Study sites will participate in the intervention phase for 6 to 18 months, depending on the order of cluster randomization. Sites will switch from the baseline phase in approximately 6 month blocks, with all sites delivering the intervention for the final 6 months of the study.

Group Type EXPERIMENTAL

PRESS Intervention

Intervention Type BEHAVIORAL

The study intervention is PRESS protocol training and educational delivered to EMS providers, followed by protocol implementation.

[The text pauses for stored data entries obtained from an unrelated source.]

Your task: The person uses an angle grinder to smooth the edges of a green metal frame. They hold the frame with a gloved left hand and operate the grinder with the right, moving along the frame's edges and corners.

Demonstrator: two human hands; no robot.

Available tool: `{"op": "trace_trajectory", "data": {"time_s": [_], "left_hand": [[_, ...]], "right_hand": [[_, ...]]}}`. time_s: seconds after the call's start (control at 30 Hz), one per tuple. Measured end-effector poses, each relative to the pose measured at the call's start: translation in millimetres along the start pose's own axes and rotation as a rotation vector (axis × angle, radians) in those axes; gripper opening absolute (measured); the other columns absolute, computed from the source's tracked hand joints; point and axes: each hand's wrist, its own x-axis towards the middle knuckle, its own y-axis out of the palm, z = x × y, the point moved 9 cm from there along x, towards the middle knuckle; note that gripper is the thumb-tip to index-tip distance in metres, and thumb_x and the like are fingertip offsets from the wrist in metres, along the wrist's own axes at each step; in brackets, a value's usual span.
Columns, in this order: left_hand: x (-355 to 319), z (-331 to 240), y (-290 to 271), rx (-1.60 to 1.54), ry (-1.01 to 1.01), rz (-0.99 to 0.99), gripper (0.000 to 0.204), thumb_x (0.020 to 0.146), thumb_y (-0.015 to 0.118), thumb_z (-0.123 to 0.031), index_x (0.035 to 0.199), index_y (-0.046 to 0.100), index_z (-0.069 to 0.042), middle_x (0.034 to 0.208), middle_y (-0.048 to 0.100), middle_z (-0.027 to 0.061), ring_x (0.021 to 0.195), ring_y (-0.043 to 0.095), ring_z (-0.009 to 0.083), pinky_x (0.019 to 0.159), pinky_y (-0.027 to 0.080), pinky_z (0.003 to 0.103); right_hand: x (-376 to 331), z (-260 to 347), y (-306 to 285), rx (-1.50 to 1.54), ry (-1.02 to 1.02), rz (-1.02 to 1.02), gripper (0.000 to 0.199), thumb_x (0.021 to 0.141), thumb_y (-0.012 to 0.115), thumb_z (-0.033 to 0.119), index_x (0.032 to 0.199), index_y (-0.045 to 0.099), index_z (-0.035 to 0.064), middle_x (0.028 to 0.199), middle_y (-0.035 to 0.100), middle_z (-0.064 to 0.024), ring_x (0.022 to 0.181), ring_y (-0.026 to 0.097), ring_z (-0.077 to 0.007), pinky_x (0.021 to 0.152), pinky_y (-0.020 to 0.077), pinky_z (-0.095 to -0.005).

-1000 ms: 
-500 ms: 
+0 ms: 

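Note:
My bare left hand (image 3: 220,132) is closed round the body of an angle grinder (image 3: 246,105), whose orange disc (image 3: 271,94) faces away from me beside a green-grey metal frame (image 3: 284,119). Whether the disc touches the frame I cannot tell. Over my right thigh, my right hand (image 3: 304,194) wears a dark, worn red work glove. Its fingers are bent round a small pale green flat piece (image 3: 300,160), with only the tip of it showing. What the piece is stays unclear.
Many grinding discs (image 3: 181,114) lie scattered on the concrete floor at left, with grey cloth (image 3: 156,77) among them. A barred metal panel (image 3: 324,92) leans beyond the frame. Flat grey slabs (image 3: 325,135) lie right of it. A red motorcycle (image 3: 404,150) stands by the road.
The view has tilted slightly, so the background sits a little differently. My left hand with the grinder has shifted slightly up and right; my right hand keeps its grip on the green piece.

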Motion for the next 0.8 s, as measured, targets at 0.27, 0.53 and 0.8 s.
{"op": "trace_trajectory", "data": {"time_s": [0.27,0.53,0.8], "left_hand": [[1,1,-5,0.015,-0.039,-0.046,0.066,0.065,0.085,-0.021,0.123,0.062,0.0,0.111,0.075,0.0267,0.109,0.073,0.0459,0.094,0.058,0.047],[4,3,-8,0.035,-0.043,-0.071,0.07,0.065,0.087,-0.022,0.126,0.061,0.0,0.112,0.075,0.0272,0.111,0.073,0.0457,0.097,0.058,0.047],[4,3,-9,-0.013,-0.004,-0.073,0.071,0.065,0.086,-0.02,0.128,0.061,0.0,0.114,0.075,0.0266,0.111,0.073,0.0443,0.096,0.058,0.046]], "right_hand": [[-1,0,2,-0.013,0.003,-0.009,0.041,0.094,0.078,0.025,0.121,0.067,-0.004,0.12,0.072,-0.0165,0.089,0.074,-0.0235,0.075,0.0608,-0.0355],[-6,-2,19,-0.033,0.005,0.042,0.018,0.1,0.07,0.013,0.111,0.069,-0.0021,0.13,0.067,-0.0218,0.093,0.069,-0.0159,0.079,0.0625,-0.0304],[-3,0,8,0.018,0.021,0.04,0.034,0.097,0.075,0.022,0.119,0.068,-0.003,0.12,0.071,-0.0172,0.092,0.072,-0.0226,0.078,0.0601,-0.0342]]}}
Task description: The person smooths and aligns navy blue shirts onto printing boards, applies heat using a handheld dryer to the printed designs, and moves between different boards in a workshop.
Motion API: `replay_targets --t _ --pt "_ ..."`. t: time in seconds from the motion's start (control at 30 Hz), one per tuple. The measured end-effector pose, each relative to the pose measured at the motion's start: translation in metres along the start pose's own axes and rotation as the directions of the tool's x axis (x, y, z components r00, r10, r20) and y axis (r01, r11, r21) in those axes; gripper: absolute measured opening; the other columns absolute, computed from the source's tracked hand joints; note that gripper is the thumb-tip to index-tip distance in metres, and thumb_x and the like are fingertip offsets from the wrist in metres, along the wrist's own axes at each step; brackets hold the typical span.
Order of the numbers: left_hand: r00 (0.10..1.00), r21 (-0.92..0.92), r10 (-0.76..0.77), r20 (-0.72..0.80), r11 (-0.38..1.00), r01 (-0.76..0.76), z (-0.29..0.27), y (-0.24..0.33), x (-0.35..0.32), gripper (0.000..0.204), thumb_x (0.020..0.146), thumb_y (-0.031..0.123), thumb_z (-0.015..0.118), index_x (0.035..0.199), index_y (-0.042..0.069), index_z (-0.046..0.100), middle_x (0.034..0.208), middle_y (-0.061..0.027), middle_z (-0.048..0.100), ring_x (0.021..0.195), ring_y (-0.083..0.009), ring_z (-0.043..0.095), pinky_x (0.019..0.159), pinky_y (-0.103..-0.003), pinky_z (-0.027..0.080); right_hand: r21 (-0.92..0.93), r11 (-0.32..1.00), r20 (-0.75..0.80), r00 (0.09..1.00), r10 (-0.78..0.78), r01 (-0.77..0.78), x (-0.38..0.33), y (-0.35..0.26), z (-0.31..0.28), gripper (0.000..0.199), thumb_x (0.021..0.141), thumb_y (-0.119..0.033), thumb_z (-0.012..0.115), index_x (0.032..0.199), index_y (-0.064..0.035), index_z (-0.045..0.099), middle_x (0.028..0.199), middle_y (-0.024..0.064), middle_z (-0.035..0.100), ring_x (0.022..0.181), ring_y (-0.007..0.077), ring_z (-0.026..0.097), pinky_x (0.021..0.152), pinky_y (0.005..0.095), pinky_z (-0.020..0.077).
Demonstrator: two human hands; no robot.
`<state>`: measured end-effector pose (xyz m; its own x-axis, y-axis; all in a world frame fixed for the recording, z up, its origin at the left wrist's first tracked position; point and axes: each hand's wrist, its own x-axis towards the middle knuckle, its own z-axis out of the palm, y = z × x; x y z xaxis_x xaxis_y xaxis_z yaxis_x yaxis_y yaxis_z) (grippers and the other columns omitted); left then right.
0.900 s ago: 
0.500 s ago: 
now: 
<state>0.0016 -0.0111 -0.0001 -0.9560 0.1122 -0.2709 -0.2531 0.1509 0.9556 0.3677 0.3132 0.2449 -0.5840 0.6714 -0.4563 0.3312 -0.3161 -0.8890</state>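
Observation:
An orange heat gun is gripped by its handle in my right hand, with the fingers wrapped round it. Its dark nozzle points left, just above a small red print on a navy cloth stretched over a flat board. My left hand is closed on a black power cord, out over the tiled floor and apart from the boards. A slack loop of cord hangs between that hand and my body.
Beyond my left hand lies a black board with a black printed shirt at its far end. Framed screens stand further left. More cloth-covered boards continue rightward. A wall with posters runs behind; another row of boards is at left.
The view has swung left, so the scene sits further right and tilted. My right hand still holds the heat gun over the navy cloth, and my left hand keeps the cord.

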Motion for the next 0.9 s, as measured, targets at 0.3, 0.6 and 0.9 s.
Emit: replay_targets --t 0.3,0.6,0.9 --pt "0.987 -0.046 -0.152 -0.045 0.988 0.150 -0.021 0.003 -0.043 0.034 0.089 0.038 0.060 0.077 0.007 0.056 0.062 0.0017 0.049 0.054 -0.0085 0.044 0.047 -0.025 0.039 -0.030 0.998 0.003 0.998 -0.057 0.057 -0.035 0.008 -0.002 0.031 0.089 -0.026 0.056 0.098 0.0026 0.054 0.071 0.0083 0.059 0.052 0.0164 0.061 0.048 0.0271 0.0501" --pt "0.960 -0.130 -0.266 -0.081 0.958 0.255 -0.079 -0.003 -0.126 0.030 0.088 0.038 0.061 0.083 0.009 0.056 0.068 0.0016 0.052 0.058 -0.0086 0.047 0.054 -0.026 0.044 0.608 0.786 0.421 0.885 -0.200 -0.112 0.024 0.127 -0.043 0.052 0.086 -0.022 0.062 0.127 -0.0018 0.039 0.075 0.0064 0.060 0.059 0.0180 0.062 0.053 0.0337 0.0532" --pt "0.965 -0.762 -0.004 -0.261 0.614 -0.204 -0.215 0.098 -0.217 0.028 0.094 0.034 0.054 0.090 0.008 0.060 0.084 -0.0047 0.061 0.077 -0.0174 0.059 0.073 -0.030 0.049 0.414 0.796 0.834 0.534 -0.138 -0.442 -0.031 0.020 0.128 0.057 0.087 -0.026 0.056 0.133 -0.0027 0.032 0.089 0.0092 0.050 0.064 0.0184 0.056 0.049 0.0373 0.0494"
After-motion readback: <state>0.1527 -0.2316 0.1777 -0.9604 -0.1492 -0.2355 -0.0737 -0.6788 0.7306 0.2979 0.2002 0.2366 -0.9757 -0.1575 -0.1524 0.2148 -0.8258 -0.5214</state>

EMS providers will be trained to screen all EMS patients for protocol eligibility and will start using the protocol at the beginning of the intervention phase. The PRESS EMS protocol includes 2 major components: 1) an evidence-based sepsis screening tool, and 2) a prehospital sepsis alert call to the receiving hospital for participants who screen positive. Upon arrival to the ED, ED providers will provide immediate medical assessment to the patient to determine whether there is concern for sepsis. If the treating provider determines there is concern for sepsis, the provider will deliver usual sepsis care per local hospital protocols, workflows, or care pathways. Sepsis treatment interventions will not be specified by this study protocol.

Standard of Care

Study sites will participate in the standard of care phase to collect baseline data for 6 to 18 months, depending on the order of cluster randomization. All sites are in the baseline phase for the first 6 months then sites will switch one at a time, every 6 months, to the intervention phase of the study.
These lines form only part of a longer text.